Whenever a sample is drawn, only that part of the population that is included (by definition!) in the sample is measured. The idea is to use the sample to represent the entire population. Because of this, there will always be some error in the data, resulting from those members of the population who were not measured. This discrepancy between what we observe in the sample and what is true in the population is known as sampling error.
Random sampling procedures always result in some degree of sampling error.
The more people we include (the larger our sample is), the more accurately the sample will reflect the population, and the less sampling error we will have. If a census is performed (a 100 percent sample is a census), there will be no sampling error.
Selecting a large sample size does not correct for errors due to bias.
When newspapers print things like “the margin of error is plus or minus three percent,” it seems to suggest that the results are accurate to within the stated percentage. This view of it is completely wrong and grossly misleading. That is not to say anything bad about the media; they merely want to warn people about sampling error. However, most readers are not trained in statistical methods and may fail to assume that all surveys—all data coming from samples—are estimates. Estimates may be wrong.

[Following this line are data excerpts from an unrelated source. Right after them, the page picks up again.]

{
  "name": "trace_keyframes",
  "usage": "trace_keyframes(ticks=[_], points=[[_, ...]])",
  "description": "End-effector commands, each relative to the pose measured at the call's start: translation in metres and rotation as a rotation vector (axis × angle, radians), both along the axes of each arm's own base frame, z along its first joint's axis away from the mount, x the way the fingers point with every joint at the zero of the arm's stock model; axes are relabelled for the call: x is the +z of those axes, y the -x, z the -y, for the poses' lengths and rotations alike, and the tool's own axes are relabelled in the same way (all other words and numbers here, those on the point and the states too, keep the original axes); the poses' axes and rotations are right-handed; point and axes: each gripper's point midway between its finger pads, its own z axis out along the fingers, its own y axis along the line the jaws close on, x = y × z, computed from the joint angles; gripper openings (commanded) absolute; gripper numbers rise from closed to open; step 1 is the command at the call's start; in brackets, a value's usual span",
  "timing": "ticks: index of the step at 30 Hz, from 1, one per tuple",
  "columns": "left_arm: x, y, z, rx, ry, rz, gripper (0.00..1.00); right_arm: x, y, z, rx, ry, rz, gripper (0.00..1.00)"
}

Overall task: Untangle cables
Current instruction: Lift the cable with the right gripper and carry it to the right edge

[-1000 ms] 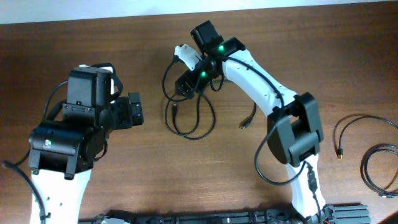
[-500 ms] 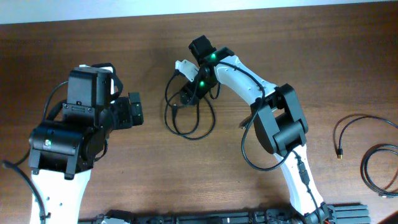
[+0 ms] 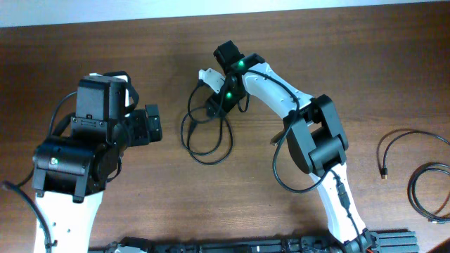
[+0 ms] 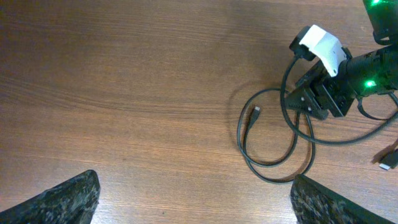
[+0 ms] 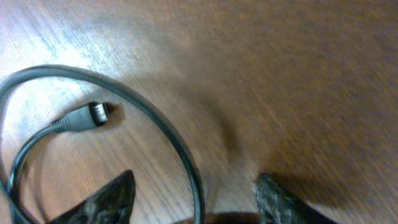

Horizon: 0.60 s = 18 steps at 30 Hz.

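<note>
The cable loop has slid left and lower, and the right arm's elbow has drawn in.

My worktop is warm brown wood with fine darker grain. The cables are black, and one plug has a silvery tip. My right claw is black with a white patch and green lights. The fingers of my left claw are mottled dark grey.

- cable – its loop runs off the left and bottom edges of the right wrist view; the tabletop beyond is blurred
- right gripper hides the strand beneath it from overhead
- far-right coil – cut by the edge
</note>
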Motion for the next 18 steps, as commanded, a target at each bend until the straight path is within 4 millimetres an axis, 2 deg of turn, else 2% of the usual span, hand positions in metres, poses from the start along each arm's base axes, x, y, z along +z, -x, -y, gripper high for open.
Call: trace_keyframes(ticks=[1, 6, 11, 15, 17, 18], points=[[0.005, 0.001, -0.002, 0.000, -0.008, 0.016, 0.99, -0.009, 0.009, 0.007, 0.024, 0.047, -0.018, 0.72], [0.005, 0.001, -0.002, 0.000, -0.008, 0.016, 0.99, -0.012, 0.016, 0.009, 0.062, 0.053, -0.031, 0.74], [0.005, 0.001, -0.002, 0.000, -0.008, 0.016, 0.99, -0.040, 0.040, 0.015, 0.071, 0.049, -0.103, 0.73], [0.005, 0.001, -0.002, 0.000, -0.008, 0.016, 0.99, -0.040, 0.059, 0.000, 0.167, -0.027, -0.128, 0.59], [0.005, 0.001, -0.002, 0.000, -0.008, 0.016, 0.99, -0.037, 0.067, -0.009, 0.213, -0.051, -0.128, 0.57], [0.005, 0.001, -0.002, 0.000, -0.008, 0.016, 0.99, -0.037, 0.070, -0.012, 0.241, -0.053, -0.118, 0.48]])
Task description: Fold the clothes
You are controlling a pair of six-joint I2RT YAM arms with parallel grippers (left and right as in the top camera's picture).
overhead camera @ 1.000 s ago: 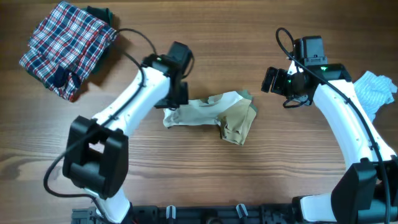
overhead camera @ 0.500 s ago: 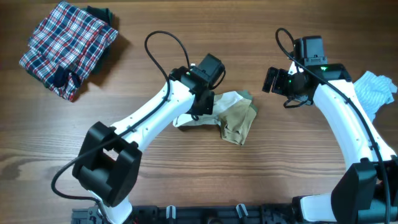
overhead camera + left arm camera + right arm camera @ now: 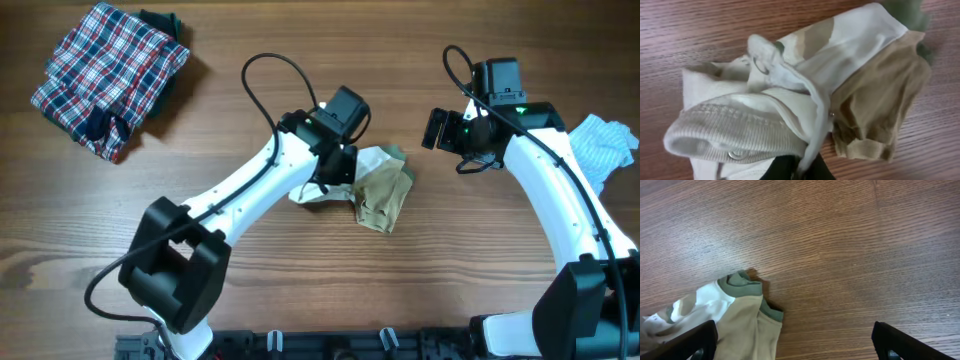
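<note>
Cream-white top [image 3: 380, 185] | your left pincer [image 3: 790, 169], clenched on its hem, now sits further right: fold begun | right pincer [image 3: 436, 128] spread, idle

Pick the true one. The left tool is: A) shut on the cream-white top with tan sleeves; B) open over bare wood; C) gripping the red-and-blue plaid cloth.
A: the left tool pinches bunched fabric of the cream-white soft top with tan sleeves, far from the red-and-blue plaid cloth.
</note>
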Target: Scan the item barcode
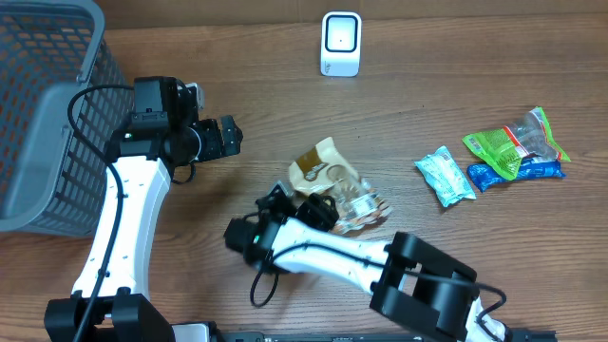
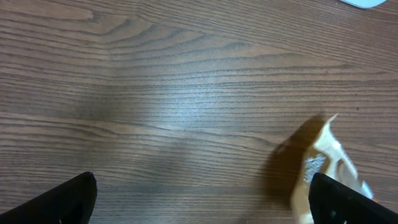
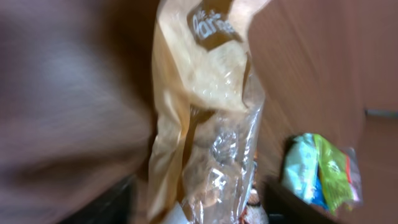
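Centre frame, right gripper (image 1: 306, 205) parted astride the tan snack bag (image 1: 328, 171); left gripper (image 1: 228, 136) spread wide, upper left

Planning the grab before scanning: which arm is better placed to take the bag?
Right, likely. Its end effector is open astride the bag. The left end effector, also open, sits apart from it.

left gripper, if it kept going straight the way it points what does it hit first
Probably the bare wooden table: the left gripper angles down at it, nothing between its open jaws. The tan snack bag sits off to one side, ahead of one finger, and may get clipped; depth is unclear.
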`<state>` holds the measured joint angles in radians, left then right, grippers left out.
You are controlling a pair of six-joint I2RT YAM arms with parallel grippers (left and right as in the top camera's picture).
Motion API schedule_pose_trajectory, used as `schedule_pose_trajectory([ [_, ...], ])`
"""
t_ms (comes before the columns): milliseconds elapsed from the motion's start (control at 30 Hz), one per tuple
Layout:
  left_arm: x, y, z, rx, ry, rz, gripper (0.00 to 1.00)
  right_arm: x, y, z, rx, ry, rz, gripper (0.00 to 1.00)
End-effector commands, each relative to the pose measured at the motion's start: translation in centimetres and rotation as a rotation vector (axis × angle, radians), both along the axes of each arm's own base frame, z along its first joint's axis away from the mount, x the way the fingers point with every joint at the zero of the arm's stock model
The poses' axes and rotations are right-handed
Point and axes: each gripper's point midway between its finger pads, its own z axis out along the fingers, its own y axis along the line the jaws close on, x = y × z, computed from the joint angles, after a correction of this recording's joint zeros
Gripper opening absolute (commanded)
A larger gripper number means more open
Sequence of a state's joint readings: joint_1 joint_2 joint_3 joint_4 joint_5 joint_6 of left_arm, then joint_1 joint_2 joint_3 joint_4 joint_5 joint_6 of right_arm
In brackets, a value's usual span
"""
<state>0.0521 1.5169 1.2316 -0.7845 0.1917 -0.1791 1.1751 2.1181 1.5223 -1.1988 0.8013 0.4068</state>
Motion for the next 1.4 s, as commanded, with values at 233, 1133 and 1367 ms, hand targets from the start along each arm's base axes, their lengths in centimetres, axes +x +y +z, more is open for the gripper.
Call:
schedule_pose_trajectory([
  [233,0.5,-0.5,0.9,-0.001,-0.029,-0.035,1.0,0.5,2.7,6.0,0.552,0.34,-0.054,0.84],
  [1133,0.5,-0.5,0.9,-0.001,-0.029,-0.035,1.0,18.0,-1.7,-2.6,1.045,0.492,0.363,0.96],
  [1367,0.5,-0.5,0.9,-0.001,-0.029,-0.035,1.0,17.7,-0.2,-3.2,1.138,0.524,0.424,0.73],
])
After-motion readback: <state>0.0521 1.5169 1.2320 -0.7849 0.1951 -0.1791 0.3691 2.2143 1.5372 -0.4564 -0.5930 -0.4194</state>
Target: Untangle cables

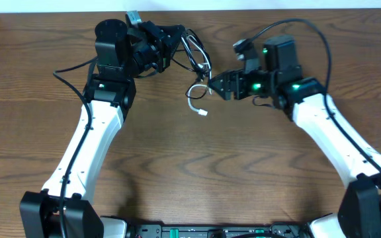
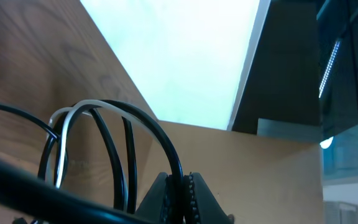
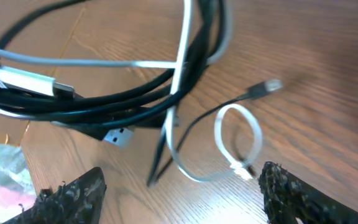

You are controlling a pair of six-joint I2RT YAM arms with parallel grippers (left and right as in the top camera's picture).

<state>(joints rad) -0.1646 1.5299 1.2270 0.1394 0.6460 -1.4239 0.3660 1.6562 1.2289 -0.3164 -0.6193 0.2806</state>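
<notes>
While the left hand (image 1: 177, 39) clamps the black cable (image 2: 129, 162) near the table (image 1: 58, 26) edge, the right hand (image 1: 213, 84) gapes.

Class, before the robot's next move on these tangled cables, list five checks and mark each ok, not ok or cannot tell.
1. Left claw shut on the black cable: ok.
2. Right claw open: ok.
3. White cable lies ahead of the right claw, not gripped: ok.
4. Cables apart: not ok; white crosses black near the left claw.
5. White cable's plug end lying on the table: ok.
</notes>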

Let us take a public opinion poll with a 4% margin of error as an example. (We use percentages in this example because they are very easy in intuitive in interpretation. Keep in mind that these basic ideas apply to any statistic computed from a sample). If we continue to take random samples from the population 100 times, then the results would fall within that confidence interval 95% of the time. That means that if you asked a question from this poll 100 times, 95 of those times the percentage of people giving a particular answer would be within 4 points of the percentage who gave that same answer in this poll. Why only 95% of the time? In reality, the margin of error is what statisticians call a confidence interval. The math behind it is much like the math behind the standard deviation.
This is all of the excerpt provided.